Sure. You can write out the arithmetic directly or use intrinsics. Either will produce reasonable code when optimized for operations that fit in a single register (I used SIMD8 for this reason). The optimizer has a somewhat harder time when they don't fit, so you may want to use intrinsics instead for those cases.
(edit: I wrote this for signed, but it works the same for unsigned; just change the types or use the _mm_mulhi_epu16 intrinsic instead.)
If you're curious, the casts to __m128i are needed because Intel's intrinsics are weakly typed. On ARM you don't need them.
On a Mac system, it will be somewhere like /Applications/Xcode.app/Contents/Developer/Toolchains/XcodeDefault.xctoolchain/usr/lib/clang/13.0.0/include/module.modulemap. Not sure where it lives on other platforms.
It's installed by clang, so it either lives in the llvm/clang repo, or gets autogenerated by the clang build.
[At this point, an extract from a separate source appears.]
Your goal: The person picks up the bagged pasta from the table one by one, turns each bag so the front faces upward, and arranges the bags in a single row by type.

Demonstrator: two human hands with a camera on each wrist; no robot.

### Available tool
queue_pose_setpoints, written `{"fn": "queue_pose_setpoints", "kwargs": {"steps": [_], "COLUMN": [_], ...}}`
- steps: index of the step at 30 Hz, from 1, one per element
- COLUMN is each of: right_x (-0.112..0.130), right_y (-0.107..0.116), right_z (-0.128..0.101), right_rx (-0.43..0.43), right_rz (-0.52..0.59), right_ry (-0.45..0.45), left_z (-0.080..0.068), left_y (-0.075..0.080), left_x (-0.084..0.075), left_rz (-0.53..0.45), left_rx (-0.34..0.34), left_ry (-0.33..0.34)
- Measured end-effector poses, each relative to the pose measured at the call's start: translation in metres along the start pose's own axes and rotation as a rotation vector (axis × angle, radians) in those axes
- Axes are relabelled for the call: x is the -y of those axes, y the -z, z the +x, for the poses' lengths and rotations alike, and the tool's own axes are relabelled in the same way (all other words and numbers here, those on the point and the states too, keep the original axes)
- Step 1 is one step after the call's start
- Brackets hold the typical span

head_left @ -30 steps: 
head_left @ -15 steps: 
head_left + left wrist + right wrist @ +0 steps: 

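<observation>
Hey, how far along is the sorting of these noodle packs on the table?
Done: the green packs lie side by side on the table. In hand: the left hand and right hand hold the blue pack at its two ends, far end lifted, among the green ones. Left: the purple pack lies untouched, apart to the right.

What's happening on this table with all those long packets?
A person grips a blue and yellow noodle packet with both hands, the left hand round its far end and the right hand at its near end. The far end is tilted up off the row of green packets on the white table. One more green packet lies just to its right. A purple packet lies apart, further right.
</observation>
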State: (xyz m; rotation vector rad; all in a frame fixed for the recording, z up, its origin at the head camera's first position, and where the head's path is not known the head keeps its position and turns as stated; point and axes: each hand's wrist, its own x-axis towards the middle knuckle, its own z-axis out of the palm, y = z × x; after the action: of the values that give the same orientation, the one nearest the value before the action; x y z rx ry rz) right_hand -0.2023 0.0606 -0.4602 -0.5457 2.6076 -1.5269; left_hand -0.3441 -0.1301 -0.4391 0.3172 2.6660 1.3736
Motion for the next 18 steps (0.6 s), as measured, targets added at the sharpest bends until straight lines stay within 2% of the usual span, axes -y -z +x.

But I've never had reason to care about how it's installed; the contents of the module are the relevant thing.
That is…quite the invocation. I definitely would not have figured it out on my own.
How does one apply that in Xcode?
Also, are there other such compiler settings I might want for this sort of thing?
…and I suppose I ought to ask, if for some reason I didn’t want to use AVX2, is it feasible to call the 128-bit version of mulhi twice, to handle the first 8 elements and then the last 8 elements, of a SIMD16<UInt16>, and if so how?
I feel like I’m hijacking this thread a little bit with the question but it’s kind of on topic: what is the low part / high part of the product? Is it about integer overflow (or wraparound or however we want to describe it)? As in, what’s left over after overflow vs potentially maxing out at UInt16.max?